马长老:这是你自己造的孽,你自己受着吧!
满文才:我也不知道做劳工最后啥结果,但是把满霓裳也列入祭祀人选我能不急吗?再说了,我对抽签有意见。
马长老:有什么意见?
满文才:抽签儿,我就是认为不妥,谁先抽啊?谁后抽啊?谁敢保证这里面没人暗中捣鬼儿呀?!说白了,在签上做个记号神不知鬼不觉的,谁又能知道啊!马长老,不是我多疑,现在是人心叵测呀!这签儿谁做呀?谁放啊?这里漏洞百出啊!再说了,枪口顶到您的脑袋瓜子不害怕,谁保证顶到满爷和田长老的脑袋瓜子也宁死不从呢?我满文才走到哪儿都强调一个理性儿,抽签就是不妥。

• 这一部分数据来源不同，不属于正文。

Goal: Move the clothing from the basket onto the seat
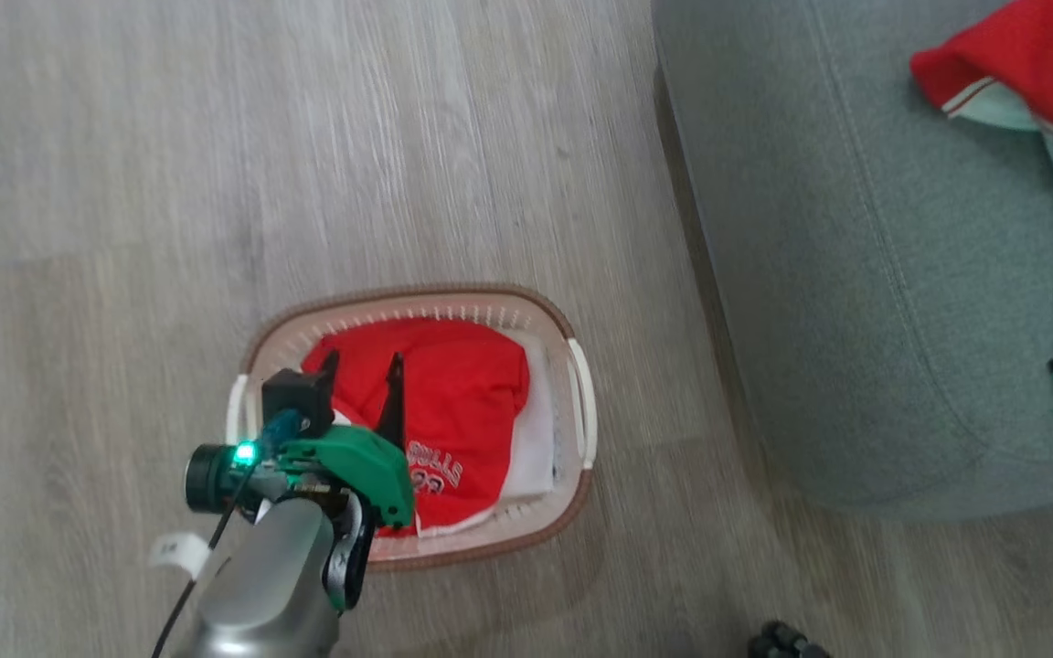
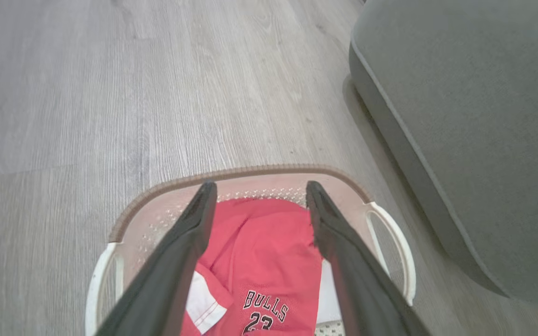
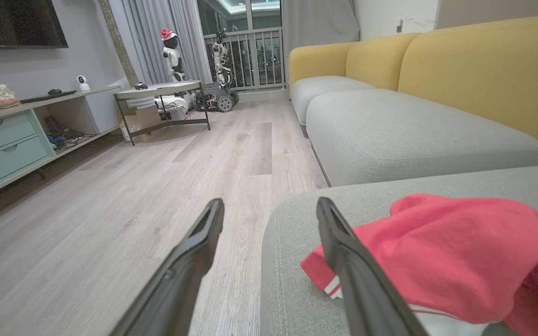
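clothing: one red jersey (image 2: 269, 252) lies in the basket (image 1: 417, 297), another jersey (image 1: 1029, 55) on the seat (image 1: 810, 274). left gripper (image 2: 259, 186) and right gripper (image 3: 270, 201) gape empty. soft, light, limp; we would pinch a raised fold.

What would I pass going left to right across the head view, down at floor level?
Bare wood floor → basket with the red BULLS garment in it → grey-green seat → second red garment lying on the seat at the right edge.
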You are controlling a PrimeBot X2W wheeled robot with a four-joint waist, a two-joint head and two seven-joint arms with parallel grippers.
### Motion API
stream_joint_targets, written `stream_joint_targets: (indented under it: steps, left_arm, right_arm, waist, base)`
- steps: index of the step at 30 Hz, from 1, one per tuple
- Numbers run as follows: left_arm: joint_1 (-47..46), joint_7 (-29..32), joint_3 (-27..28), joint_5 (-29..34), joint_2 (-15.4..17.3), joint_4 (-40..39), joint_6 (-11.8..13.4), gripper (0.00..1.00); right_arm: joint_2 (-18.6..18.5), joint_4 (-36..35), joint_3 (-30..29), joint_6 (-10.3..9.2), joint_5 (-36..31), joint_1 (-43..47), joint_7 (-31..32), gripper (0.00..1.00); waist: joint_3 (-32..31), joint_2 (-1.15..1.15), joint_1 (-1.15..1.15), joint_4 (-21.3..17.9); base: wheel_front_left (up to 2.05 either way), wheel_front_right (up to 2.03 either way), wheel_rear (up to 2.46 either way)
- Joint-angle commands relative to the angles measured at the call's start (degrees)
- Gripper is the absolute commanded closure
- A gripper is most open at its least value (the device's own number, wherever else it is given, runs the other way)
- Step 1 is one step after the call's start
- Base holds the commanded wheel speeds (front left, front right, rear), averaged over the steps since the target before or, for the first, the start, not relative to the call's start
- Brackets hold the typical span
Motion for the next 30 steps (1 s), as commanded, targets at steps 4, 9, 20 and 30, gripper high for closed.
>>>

马长老看着满文才气还没消,低头沉思片刻不过听他这么一说不是没有道理,问道:那你说该怎么办呢?
二屁:我倒有个主意,不知中不中。
满文才:闭嘴,你那猪脑子能想出什么子午卯酉?
马长老:可以说!
二屁:让三个孩子赛跑,前两名生,老末儿死!这多公平呀!
马长老思考着,满文才:那不中,因为梅寒香和田长路都是小子,我家霓裳是丫头,丫头当然跑不过半大小子了,滚犊子,给我闭嘴!